Modern times are dynamic! one needs to adapt or suffer extinction. Enter: dynamic thresholds. These are more advanced thresholds that will help to address many of the limitations of static thresholds. For example:

Adaptive: They automatically adjust based on historical data and observed patterns.
Time-aware: They can account for time-of-day, day-of-week, or seasonal variations.
Anomaly detection: Instead of fixed thresholds, they can alert on deviations from expected behavior.
Multi-dimensional: They can consider multiple metrics simultaneously to determine if an alert should be triggered.

alert_happy

Hands on!

Let’s use the same metric of CPU usage, but let’s make it dynamic. I used Grafana Alerting for this example, but the concept can be applied to other alerting managers.

I’m collecting and storing data on Prometheus, so we definitely need to use some PromQL. Nothing fancy, just this metric:

node_cpu_seconds_total

That metric comes from the node_exporter and is the one that stores the values of the CPU usage during time. To properly get the actual data, the following query is what we need:

sum by(cpu) (
  rate(node_cpu_seconds_total{mode!="idle"}[1m])
)

What is it querying?

The CPU usage rate for each core
Excluding “idle” time (I don’t wish to get alerted for that particular mode)
Over the last minute

Then it does a basic arithmetic operation: Sums the rates for each CPU, so we can have the total non-idle CPU usage per core.

So far, we have the means to get the current value. Now, here’s the problem that static data misses: CONTEXT

The current value by itself is neither Good nor Bad (except for critical edge cases, but more on that later) so what provides context? Historical Data.

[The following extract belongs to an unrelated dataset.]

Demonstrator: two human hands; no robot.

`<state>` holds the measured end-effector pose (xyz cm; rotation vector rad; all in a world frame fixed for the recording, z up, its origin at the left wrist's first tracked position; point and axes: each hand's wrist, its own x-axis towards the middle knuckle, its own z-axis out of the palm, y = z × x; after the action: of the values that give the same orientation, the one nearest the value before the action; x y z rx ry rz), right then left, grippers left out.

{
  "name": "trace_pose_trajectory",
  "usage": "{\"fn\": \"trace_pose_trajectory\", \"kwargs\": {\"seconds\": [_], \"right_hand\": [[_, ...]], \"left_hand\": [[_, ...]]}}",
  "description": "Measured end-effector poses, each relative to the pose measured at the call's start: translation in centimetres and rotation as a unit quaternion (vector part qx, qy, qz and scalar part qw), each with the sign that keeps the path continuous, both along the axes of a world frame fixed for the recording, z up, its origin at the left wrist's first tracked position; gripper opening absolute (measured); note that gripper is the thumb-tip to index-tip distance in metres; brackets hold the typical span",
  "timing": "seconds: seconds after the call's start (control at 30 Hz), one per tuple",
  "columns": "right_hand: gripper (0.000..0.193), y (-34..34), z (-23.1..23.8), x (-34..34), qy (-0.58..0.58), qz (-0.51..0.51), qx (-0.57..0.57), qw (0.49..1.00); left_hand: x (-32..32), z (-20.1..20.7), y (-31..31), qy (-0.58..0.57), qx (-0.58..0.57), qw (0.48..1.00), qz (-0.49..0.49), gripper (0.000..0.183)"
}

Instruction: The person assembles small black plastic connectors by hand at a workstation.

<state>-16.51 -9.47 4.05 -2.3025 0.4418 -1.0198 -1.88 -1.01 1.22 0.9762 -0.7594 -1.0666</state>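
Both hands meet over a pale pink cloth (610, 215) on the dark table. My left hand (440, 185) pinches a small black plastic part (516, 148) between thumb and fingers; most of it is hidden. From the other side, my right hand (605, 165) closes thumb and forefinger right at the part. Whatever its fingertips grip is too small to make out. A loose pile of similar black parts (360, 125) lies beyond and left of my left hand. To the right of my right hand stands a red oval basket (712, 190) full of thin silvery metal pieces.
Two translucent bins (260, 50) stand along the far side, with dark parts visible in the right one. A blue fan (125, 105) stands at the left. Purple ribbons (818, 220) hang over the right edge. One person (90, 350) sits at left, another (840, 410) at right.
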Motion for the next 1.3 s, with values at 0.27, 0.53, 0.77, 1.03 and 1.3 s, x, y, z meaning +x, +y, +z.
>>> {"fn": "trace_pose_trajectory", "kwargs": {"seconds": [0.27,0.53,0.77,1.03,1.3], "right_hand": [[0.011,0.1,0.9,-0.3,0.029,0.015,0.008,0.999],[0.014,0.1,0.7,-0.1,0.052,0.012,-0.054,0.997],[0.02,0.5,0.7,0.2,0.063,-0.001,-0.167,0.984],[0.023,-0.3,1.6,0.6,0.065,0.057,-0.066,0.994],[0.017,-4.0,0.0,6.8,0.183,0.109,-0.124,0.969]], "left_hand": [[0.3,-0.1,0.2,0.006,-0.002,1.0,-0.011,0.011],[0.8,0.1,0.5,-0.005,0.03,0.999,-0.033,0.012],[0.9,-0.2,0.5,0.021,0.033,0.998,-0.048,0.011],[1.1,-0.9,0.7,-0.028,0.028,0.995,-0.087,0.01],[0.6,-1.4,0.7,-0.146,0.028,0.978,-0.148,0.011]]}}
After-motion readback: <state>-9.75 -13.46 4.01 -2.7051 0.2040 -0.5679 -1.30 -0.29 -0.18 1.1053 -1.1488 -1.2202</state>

In our case we are going to use the values of the same metric, but X amount of time ago. How much X time ago? that will depend of your business case. Here is an example:

You are a ride-sharing platform like UBER or Lyft. The usage numbers of the platform on a Friday night are not the same for a Monday 10:00AM (i guess, i have no proof of that). We could say then that:

A CPU usage around 85%-90% on a Friday night is EXPECTED.
A CPU usage around 35%-40% on a Monday 10:00AM is also EXPECTED
What is NOT EXPECTED is 85% on a Monday 10:00AM

So, for the ride-sharing platform case, we can replace X for “A Week Ago, same time”. How do we query that? with the slightly same PromQL, we just need to add

offset 1w

The full query will look like this:

sum by(cpu) (
  rate(node_cpu_seconds_total{mode!="idle"}[1m] offset 1w)
)

Now, we do the math. The Dynamic threshold will go around this lines:

Alert me if the current value is 30% bigger than the value of the same metric 1 week ago AND the current value is above 60%

The same way i’m chosing 30%, I could go with 20% or 40%. It will depend of how sensible you want the threshold to be.

The actual math in Grafana Alert looks like this:

$C > $D *1.3 && $C > 0.6

The whole alert rule looks like the above image. As you cann see, the timeseries values has to be “Reduced” so that grafana math works: alert_rule

A succesful alert test should look like this: alert_rule

How this will behave on a Friday night? Am i gonna be paged if the CPU goes beyond 60%? Well, probably no. If the 1-week-ago Friday CPU usage was around 70%-75%, for you to be paged, current value should be between 91%-97.5% (30% above last week) So if current Friday night usage is 70%, 75%, or even up to 90%, no pager.

What about Monday 10:00AM? Same calculation: if typically the value is around 35%-40%, the second part of the condition (CPU above 60%) will be already false, so no page. Since 30% of 40 is 12, both conditions to be paged should be at least: 52% and 60%. Be sure that if in monday night you hit 60%, you will be paged.

A note on edge cases

There are situations where it doesn’t matter if one is using dynamic thresholds, and those are the edge cases:

CPU is at 99%: SEND ME AN ALERT ASAP
CPU is at 1%: ALSO ALERT ME ASAP!

Those are good examples of proven value of static thresholds.

Happy Alerting!